## What to produce
Copy the data exactly as it appears, and do not include any pictures.

## Dataset section
■ ■ ■ ■ ■

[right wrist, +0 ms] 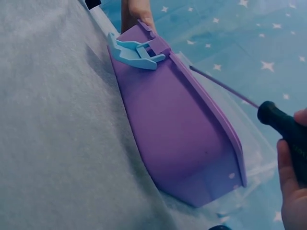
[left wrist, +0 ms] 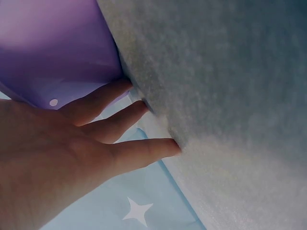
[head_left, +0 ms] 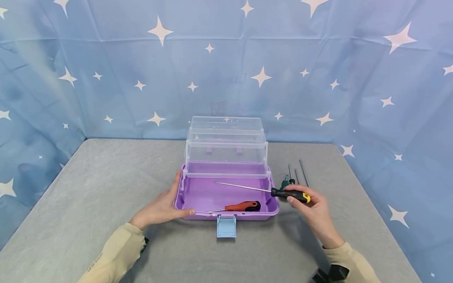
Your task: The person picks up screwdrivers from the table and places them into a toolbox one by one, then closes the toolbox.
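A purple plastic storage box [head_left: 212, 192] stands with its clear lid raised. An orange-and-black screwdriver [head_left: 242, 206] lies inside along the front wall. My left hand [head_left: 161, 206] braces the box's front left corner, thumb along the front rim. Three of its fingers [left wrist: 115, 98] stretch straight beside the box in the left wrist view, tips at the tabletop. With thumb and fingers around its handle, my right hand [head_left: 313, 208] holds a black-and-yellow screwdriver [head_left: 279, 192] over the right side of the box. Its shaft points left across the opening.
Several more screwdrivers [head_left: 290, 175] lie on the grey table [head_left: 124, 177] right of the box, partly hidden behind my right hand. The clear lid [head_left: 226, 149] rises at the box's back. A light-blue latch [head_left: 226, 227] hangs down in front. Behind the table is a starry blue cloth [head_left: 226, 78].
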`<state>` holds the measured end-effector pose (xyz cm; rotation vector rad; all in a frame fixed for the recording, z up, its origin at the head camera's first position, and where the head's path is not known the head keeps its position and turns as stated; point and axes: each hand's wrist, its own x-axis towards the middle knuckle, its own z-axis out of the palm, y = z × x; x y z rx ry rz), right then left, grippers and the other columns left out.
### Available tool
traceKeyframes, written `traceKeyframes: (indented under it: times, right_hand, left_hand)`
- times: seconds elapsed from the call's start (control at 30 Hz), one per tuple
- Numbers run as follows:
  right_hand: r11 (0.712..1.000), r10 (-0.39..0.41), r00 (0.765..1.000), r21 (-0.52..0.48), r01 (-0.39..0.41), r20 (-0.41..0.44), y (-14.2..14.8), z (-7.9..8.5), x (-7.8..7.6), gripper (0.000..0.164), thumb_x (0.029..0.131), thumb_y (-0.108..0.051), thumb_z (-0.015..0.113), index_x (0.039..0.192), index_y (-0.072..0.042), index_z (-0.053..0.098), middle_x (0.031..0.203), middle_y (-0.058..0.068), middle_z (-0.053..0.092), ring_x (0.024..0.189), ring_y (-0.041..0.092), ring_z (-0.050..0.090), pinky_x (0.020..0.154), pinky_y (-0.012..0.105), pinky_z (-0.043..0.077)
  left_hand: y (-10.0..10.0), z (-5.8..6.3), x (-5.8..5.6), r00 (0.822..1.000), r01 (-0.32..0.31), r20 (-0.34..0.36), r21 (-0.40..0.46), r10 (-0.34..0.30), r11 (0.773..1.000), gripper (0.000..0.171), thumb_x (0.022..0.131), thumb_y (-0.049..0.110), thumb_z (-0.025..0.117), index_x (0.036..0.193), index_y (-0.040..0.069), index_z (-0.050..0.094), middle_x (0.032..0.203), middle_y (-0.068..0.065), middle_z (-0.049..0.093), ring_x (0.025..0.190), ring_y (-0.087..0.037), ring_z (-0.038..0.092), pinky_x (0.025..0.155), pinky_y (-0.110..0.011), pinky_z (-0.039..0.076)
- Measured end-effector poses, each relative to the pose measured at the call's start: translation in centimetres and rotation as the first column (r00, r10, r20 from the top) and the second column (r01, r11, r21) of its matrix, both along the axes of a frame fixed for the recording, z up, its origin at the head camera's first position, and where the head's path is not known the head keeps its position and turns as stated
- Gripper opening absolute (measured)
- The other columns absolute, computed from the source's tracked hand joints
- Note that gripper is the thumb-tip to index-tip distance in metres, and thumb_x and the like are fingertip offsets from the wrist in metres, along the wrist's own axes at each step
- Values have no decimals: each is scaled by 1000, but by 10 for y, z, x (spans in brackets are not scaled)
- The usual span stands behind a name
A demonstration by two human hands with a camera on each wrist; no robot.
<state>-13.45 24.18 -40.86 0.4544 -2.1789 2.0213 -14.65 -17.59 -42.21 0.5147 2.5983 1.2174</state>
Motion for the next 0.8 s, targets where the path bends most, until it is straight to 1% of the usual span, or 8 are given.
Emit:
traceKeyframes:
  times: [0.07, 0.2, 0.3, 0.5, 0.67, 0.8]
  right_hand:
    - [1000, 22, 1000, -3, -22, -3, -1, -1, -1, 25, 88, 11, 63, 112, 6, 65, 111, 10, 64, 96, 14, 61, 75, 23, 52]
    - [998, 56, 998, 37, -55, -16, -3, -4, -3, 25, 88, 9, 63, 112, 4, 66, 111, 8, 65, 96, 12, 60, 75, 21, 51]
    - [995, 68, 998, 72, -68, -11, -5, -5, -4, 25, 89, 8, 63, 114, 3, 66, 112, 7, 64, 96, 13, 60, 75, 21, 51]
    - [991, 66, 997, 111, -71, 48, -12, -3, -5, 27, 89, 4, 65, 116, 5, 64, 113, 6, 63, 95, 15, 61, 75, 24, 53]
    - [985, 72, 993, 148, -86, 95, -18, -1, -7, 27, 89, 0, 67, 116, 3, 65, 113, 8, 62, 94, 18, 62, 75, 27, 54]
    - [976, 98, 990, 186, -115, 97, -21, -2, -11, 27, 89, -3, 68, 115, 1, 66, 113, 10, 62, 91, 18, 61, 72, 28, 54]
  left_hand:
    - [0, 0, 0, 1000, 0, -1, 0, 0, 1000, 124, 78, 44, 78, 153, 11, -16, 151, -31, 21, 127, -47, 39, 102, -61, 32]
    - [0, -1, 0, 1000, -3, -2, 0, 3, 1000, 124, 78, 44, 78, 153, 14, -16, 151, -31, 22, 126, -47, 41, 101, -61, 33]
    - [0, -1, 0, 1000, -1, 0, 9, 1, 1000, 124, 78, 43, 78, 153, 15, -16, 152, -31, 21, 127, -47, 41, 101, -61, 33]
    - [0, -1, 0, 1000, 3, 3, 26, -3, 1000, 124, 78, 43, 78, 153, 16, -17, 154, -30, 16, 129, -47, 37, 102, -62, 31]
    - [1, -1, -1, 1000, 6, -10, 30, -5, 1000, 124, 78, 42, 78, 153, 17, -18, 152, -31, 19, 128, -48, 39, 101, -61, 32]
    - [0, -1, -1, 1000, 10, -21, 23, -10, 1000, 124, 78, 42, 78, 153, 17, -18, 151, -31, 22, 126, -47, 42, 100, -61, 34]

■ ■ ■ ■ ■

## Result
[right wrist, +0 ms] 
[left wrist, +0 ms] 
[head_left, +0 ms] 
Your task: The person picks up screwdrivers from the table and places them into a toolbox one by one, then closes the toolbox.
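A purple plastic storage box [head_left: 212, 192] stands with its clear lid raised. An orange-and-black screwdriver [head_left: 242, 206] lies inside along the front wall. My left hand [head_left: 161, 206] braces the box's front left corner, thumb along the front rim. Three of its fingers [left wrist: 115, 98] stretch straight beside the box in the left wrist view, tips at the tabletop. With thumb and fingers around its handle, my right hand [head_left: 313, 208] holds a black-and-yellow screwdriver [head_left: 279, 192] over the right side of the box. Its shaft points left across the opening.
Several more screwdrivers [head_left: 290, 175] lie on the grey table [head_left: 124, 177] right of the box, partly hidden behind my right hand. The clear lid [head_left: 226, 149] rises at the box's back. A light-blue latch [head_left: 226, 227] hangs down in front. Behind the table is a starry blue cloth [head_left: 226, 78].
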`<state>` holds the measured end-effector pose (xyz cm; rotation vector rad; all in a frame fixed for the recording, z up, its origin at the head camera's first position, and where the head's path is not known the head keeps its position and turns as stated; point and axes: each hand's wrist, its own x-axis towards the middle knuckle, its own z-axis out of the palm, y = z × x; x y z rx ry rz), right then left, grippers and the other columns left out.
### Available tool
traceKeyframes, written `traceKeyframes: (indented under it: times, right_hand, left_hand)`
- times: seconds elapsed from the call's start (control at 30 Hz), one per tuple
- Numbers run as follows:
  right_hand: r11 (0.712..1.000), r10 (-0.39..0.41), r00 (0.765..1.000), r21 (-0.52..0.48), r01 (-0.39..0.41), r20 (-0.41..0.44), y (-14.2..14.8), z (-7.9..8.5), x (-7.8..7.6), gripper (0.000..0.164), thumb_x (0.029..0.131), thumb_y (-0.108..0.051), thumb_z (-0.015..0.113), index_x (0.039..0.192), index_y (-0.072..0.042), index_z (-0.053..0.098), middle_x (0.031..0.203), middle_y (-0.058..0.068), middle_z (-0.053..0.092), ring_x (0.024..0.189), ring_y (-0.041..0.092), ring_z (-0.050..0.090), pinky_x (0.020..0.154), pinky_y (-0.012..0.105), pinky_z (-0.043..0.077)
  left_hand: y (-10.0..10.0), z (-5.8..6.3), x (-5.8..5.6), r00 (0.822..1.000), r01 (-0.32..0.31), r20 (-0.34..0.36), r21 (-0.40..0.46), r10 (-0.34..0.30), r11 (0.773..1.000), gripper (0.000..0.171), thumb_x (0.022..0.131), thumb_y (-0.049..0.110), thumb_z (-0.025..0.117), index_x (0.036..0.193), index_y (-0.040..0.069), index_z (-0.050..0.094), middle_x (0.032..0.203), middle_y (-0.068..0.065), middle_z (-0.049..0.093), ring_x (0.025..0.190), ring_y (-0.087..0.037), ring_z (-0.038..0.092), pinky_x (0.025..0.155), pinky_y (-0.110..0.011), pinky_z (-0.039..0.076)
- Measured end-effector poses, each relative to the pose measured at the call's start: translation in centimetres and rotation as the first column (r00, r10, r20 from the top) and the second column (r01, r11, r21) of its matrix, both along the axes of a frame fixed for the recording, z up, its origin at the head camera's first position, and where the head's path is not known the head keeps its position and turns as stated
- Gripper opening absolute (measured)
- The other columns absolute, computed from the source's tracked hand joints
- Note that gripper is the thumb-tip to index-tip distance in metres, and thumb_x and the like are fingertip offsets from the wrist in metres, along the wrist's own axes at each step
- Values have no decimals: each is scaled by 1000, but by 10 for y, z, x (spans in brackets are not scaled)
- The usual span stands behind a name
A demonstration by two human hands with a camera on each wrist; no robot.
<state>-13.45 24.18 -40.86 0.4544 -2.1789 2.0213 -14.65 -17.59 -42.21 0.5147 2.5983 1.2174</state>
Motion for the next 0.8 s, targets where the path bends most, until it is straight to 1% of the usual span, or 8 are given.
Emit:
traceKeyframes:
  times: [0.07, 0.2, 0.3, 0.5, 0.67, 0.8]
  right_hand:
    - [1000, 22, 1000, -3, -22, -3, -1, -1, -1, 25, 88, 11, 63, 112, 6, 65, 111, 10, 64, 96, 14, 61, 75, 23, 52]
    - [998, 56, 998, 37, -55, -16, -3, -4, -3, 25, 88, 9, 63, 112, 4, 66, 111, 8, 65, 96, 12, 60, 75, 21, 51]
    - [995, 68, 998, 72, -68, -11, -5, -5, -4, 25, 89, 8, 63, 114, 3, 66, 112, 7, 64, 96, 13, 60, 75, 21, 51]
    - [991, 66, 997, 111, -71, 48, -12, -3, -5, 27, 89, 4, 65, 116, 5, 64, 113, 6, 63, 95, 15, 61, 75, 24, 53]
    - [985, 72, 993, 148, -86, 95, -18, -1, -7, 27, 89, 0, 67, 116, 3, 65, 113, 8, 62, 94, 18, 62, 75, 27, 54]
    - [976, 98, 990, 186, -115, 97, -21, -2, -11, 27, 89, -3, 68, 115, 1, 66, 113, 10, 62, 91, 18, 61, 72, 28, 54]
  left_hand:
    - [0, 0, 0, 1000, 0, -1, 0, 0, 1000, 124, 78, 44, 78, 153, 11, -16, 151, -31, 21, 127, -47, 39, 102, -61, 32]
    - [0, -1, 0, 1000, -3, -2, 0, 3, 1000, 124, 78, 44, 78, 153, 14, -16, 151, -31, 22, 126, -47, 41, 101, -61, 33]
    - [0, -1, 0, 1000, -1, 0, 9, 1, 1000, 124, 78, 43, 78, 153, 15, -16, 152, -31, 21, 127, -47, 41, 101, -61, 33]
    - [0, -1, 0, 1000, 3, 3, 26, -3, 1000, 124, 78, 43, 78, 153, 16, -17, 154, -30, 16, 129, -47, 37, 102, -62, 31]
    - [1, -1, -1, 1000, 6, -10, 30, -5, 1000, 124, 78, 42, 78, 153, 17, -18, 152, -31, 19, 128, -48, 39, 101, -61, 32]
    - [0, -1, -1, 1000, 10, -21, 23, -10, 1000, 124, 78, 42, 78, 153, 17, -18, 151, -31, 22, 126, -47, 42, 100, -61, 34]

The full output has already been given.